"When you go to hide a cache, think of the reason you are bringing people to that spot.
If the only reason is for the cache, then find a better spot."
.... Briansnat


Saturday, July 28, 2012

Five Years

I recently marked my fifth anniversary as a Volunteer Reviewer for Groundspeak. To mark the occasion, Groundspeak sent the really outstanding trackable shown in the image below.

The game has changed a lot since I started reviewing. To me, some of the bigger changes have been:

the elimination of the power trail section of the guideline. Now there are huge trails throughout the world and adventerous cachers with numbers in mind can log 2000 finds in a weekend.

the growth of micros. Love them or hate them, micros have taken over the game.

paperless caching with gps units. When I started reviewing, Ali had a Garmin 60CsX. I still think it is the most accurate handheld ever made for geocaching, but at 1000 caches and no paperless capabilities, it required a PDA or a lot of printed pages.

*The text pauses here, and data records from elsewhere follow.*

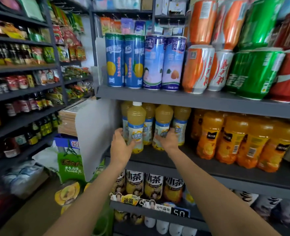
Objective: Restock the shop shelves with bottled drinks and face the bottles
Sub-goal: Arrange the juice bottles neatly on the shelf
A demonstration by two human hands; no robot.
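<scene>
Both arms are stretched to the middle shelf (183,157). The front pale-yellow juice bottle (136,126) is gripped low on its label by the left hand (121,145), fingers wrapped round it, the bottle upright at the shelf's front edge. Just beside it, a second juice bottle (163,123) is held by the right hand (169,142), fingers curled about its lower label. Orange drink bottles (226,138) are lined up to the right, cans (134,60) stacked on the shelf above.
</scene>
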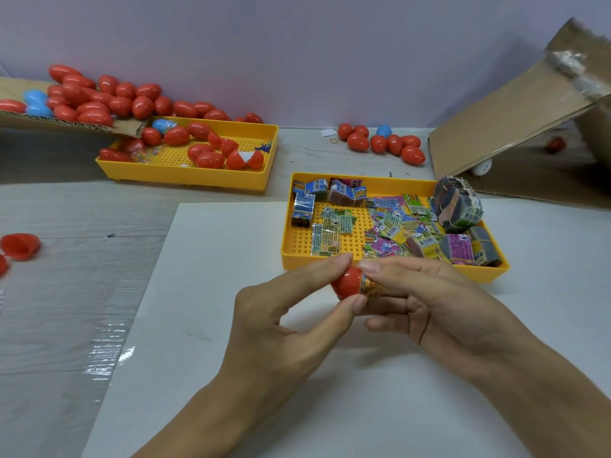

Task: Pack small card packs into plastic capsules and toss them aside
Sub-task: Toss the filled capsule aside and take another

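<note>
My left hand pinches a red capsule half between thumb and forefinger, just in front of the near yellow tray. My right hand holds a rolled card pack whose end sits in the mouth of that half. Loose and bundled card packs fill the near tray. A second yellow tray at the back left holds red capsules and open halves.
A heap of red and blue capsules spills off cardboard at the back left. More closed capsules lie at the back centre. An open red capsule half lies at the left edge. A cardboard flap leans at the right. A white sheet lies under my hands.
</note>
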### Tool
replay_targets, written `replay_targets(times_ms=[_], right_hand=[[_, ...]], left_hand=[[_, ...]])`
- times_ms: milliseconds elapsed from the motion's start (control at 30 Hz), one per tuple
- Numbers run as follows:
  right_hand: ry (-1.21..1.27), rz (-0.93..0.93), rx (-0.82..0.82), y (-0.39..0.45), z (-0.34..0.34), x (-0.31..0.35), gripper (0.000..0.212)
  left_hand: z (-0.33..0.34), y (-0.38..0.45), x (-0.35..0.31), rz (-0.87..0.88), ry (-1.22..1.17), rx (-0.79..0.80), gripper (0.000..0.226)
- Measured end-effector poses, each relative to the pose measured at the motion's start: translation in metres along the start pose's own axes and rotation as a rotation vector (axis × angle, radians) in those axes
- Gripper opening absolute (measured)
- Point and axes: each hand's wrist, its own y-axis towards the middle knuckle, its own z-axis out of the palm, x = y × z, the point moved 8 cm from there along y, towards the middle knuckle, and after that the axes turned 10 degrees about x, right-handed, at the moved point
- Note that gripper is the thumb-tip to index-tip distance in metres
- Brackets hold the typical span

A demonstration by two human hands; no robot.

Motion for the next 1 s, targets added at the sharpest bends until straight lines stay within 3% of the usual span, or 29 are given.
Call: replay_targets(times_ms=[500, 1000], right_hand=[[0.096, 0.068, -0.022, 0.003, -0.006, -0.011, 0.03], [0.026, 0.09, -0.022, 0.005, -0.008, -0.015, 0.031]], left_hand=[[0.006, 0.0, 0.011, -0.122, -0.014, 0.088, 0.038], [0.007, 0.0, 0.016, -0.148, -0.063, 0.112, 0.042]])
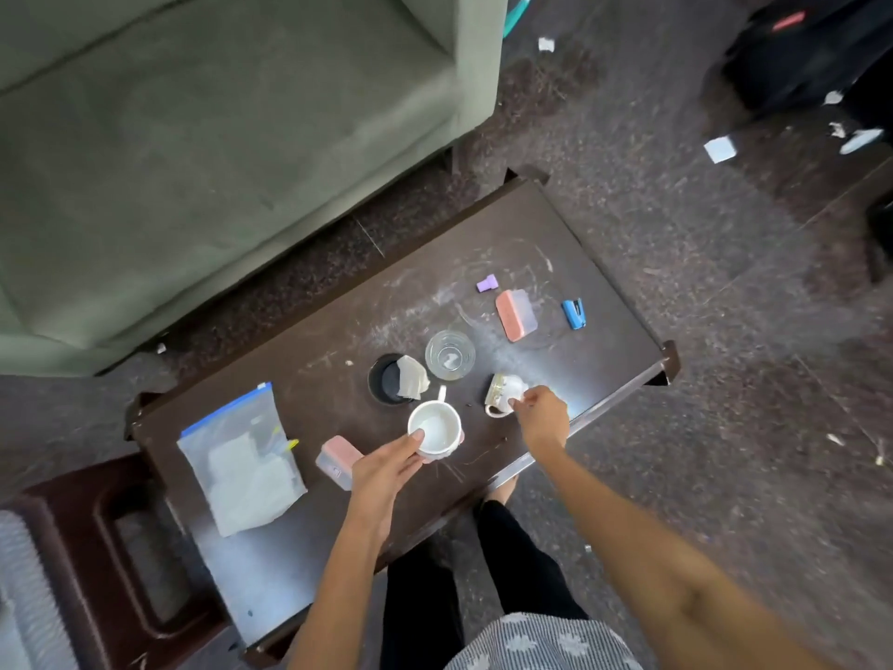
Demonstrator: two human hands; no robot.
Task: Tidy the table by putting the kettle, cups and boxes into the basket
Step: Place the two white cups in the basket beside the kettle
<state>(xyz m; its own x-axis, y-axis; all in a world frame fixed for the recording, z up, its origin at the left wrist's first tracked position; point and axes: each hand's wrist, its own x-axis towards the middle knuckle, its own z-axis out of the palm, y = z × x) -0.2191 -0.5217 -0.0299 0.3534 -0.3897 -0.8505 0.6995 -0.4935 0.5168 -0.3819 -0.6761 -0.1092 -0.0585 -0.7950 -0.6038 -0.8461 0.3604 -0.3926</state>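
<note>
A white cup is held upright at its near rim by the left hand, thumb over the lip, apparently so it can be lifted straight off the table. Just to its right, a patterned cup lies tipped on its side and is pinched by the right hand, probably for the same lift. Behind both stand a glass and a dark cup with crumpled paper in it. Two pink boxes rest untouched, well apart. No kettle or basket can be identified.
</note>
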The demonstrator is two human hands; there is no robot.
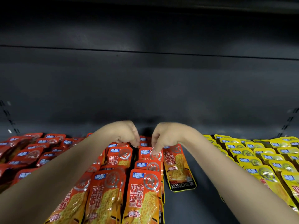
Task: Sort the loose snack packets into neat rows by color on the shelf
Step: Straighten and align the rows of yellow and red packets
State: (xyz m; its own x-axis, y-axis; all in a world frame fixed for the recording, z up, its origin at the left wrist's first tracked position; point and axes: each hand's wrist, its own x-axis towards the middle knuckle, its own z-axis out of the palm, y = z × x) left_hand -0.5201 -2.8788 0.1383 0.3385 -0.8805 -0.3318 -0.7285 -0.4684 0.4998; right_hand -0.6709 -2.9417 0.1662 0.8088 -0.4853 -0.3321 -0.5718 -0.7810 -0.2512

Now you can load as many as 10,000 caches and have the complete page information with you for each journey.

smart phones. They have opened the game up to so many players who never owned a hand held gps. Unfortunately, they have given the rest of us a world of coordinates as much as 2000 feet off from the actual cache. I really enjoy the luxury of checking the smart phone for a rest stop cache when I am traveling long distances, but I remain eternally happy with the accuracy of a handheld unit.

the elimination of Additional Logging Requirements. These were quite popular when permitted and had quite a following in some geographic areas. I don't miss them.

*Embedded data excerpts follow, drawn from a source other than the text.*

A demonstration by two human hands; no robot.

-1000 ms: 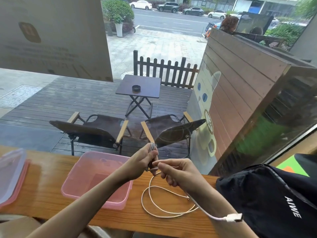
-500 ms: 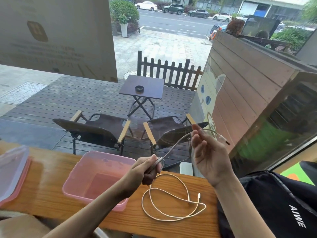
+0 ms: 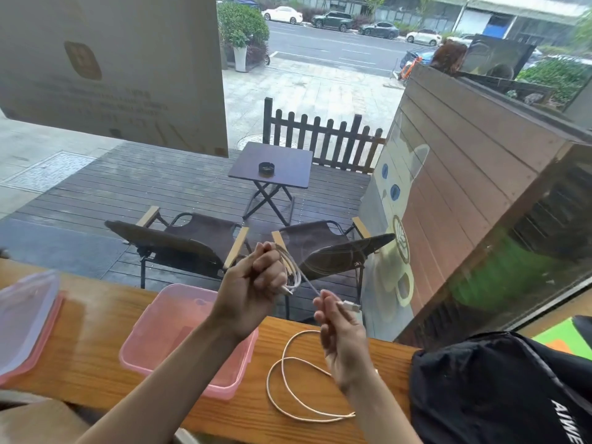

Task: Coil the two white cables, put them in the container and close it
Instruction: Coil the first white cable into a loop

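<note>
My left hand [image 3: 256, 283] is raised above the counter, closed around loops of a white cable [image 3: 296, 274] wound on its fingers. My right hand [image 3: 339, 334] pinches the same cable's free end near its USB plug [image 3: 349, 305], just right of and below the left hand. A second white cable [image 3: 290, 382] lies loosely looped on the wooden counter [image 3: 86, 357] beneath my right wrist. The pink container [image 3: 166, 334] sits open on the counter under my left forearm. Its clear lid with pink rim [image 3: 25, 325] lies at the far left.
A black bag [image 3: 499, 392] fills the counter's right end. A window runs along the counter's far edge; chairs, a small table and a fence stand outside.
My right hand has dropped from up high to just beside the left hand. The cable, stretched between the hands before, is now wound in loops on my left hand.
</note>
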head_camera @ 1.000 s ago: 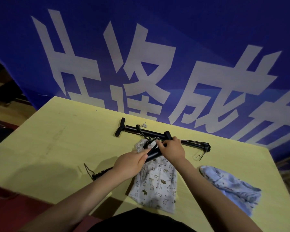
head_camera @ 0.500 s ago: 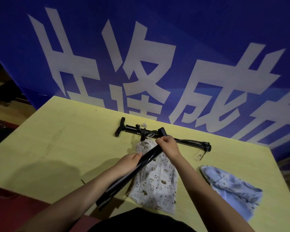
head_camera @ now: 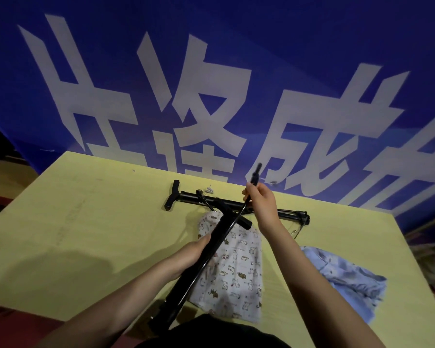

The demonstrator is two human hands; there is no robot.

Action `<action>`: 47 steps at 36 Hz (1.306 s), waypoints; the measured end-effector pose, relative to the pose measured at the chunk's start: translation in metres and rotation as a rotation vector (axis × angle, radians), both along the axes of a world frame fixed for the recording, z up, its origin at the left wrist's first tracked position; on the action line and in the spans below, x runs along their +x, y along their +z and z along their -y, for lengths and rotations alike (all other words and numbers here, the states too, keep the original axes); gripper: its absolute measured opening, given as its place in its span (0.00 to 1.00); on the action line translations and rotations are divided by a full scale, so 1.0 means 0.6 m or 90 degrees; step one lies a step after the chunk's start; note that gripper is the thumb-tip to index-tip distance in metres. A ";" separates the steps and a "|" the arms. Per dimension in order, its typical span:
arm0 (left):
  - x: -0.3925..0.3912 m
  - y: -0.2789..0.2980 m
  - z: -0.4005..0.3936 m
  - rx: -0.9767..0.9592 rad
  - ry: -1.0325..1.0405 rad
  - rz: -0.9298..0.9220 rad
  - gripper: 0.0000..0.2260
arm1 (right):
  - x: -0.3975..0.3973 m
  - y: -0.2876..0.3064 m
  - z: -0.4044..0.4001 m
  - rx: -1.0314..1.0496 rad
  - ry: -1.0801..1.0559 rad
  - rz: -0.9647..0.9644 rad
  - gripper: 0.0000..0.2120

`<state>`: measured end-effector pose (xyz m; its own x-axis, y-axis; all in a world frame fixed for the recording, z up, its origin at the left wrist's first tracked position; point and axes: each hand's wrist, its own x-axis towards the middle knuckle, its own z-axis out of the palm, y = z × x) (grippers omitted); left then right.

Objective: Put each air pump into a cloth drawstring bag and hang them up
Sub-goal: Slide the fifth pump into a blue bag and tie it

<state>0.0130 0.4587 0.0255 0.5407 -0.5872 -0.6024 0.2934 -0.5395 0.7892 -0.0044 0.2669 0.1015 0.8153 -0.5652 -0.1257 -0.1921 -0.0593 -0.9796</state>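
Right hand (head_camera: 260, 202) lifted hose (head_camera: 254, 177); pump (head_camera: 206, 257) diagonal, handle far.

Both bare forearms reach forward from the bottom of the view, hands apart. Left hand (head_camera: 196, 249) sits lower and closer in, fingers wrapped around the black tube of an air pump (head_camera: 206, 257). Right hand (head_camera: 261, 199) is raised further out, wrist bent, fingers pinching that pump's thin black hose (head_camera: 239, 217).
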 end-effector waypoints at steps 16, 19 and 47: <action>0.016 0.044 0.017 -0.125 -0.062 -0.017 0.28 | -0.002 -0.005 0.056 -0.045 -0.025 -0.042 0.10; 0.014 0.045 0.020 -0.127 -0.072 -0.007 0.28 | -0.002 -0.011 0.056 -0.110 -0.051 -0.060 0.11; -0.008 0.051 -0.017 -0.165 -0.148 -0.049 0.26 | -0.065 -0.025 0.094 0.268 0.141 0.005 0.10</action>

the growth in popularity of Challenge Caches. DeLorme and state challenges existed five years ago, but there was nowhere near the diversity of challenge caches that are now available. The existance of 366 challenges created a caching frenzy this year as Leap Day approached and everyone made plans to find caches on the one day they could only get every four years.

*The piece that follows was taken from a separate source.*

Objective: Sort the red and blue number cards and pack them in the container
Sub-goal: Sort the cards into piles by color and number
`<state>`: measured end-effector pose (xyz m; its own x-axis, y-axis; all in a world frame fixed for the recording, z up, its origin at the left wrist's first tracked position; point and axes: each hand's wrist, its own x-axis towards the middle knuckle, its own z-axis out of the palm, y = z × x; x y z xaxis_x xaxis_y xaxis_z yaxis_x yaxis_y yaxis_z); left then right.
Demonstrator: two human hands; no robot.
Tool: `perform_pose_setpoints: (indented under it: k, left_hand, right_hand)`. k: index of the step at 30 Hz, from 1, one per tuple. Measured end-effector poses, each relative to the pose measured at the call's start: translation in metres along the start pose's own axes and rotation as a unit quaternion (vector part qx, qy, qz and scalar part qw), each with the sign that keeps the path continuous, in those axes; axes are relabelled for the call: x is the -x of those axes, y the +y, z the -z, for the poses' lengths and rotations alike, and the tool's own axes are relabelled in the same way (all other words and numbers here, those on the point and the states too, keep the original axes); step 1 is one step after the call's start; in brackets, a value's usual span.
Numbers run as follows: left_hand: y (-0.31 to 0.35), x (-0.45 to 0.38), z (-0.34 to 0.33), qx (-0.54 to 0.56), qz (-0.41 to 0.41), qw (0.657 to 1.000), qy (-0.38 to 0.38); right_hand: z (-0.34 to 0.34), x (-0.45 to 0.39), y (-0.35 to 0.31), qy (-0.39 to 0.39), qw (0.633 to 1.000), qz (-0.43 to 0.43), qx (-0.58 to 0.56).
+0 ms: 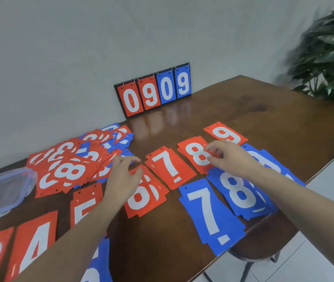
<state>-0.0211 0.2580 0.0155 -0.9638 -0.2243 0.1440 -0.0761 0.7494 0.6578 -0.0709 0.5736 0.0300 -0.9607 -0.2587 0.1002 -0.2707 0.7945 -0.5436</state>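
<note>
Cards are laid out by colour and number so that each pile can be packed in order. The left hand (124, 176) and right hand (229, 157), loosely spread and empty, hover over red piles (168, 169); unsorted cards (74, 165) lie beside the container (5, 190).

A plain indoor room, home or office: a dark polished wooden counter (243, 119) stands against a bare grey wall (80, 47), with a leafy green potted plant (329, 58) and pale tiled floor (325, 251).
</note>
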Motion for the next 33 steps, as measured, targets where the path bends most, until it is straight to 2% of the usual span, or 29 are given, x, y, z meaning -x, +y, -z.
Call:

the addition of geocaching challenges. While these have been ignored by a lot of cachers, there are a group of loyal followers who participate in this part of the site. We've posted and completed a number of these with our player account.

geotrails have become a part of the caching landscape. I was thrilled to be the reviewer for the Allegheny GeoTrail, one of the first geotrails to be published. Since then, I've been involved with reviewing a number of these fun trails including the North Country Trail Geo Trail and the recent Clearfield County Geotrail. Within the last month I was able to publish the Athens County Geotrail. For me as a player, these trails are fun and exciting and get me to explore places I might have missed without the trails pointing the way.

I publish a lot more caches now than when I first started reviewing. This year will be double that first year. When I first started, the winter months were quiet for new cache listings in our snowy territory. Over the years, the big winter dip has become less prominent with a lot of year-round cachers and hiders.

The first five years have been mostly fun. The time to review has reduced the number of caches we have time to find, but we still go out frequently. It is always interesting to find caches I published. The other volunteers and the Groundspeak staff are great people. My life has been better for having the opportunity to meet the team and become friends with them.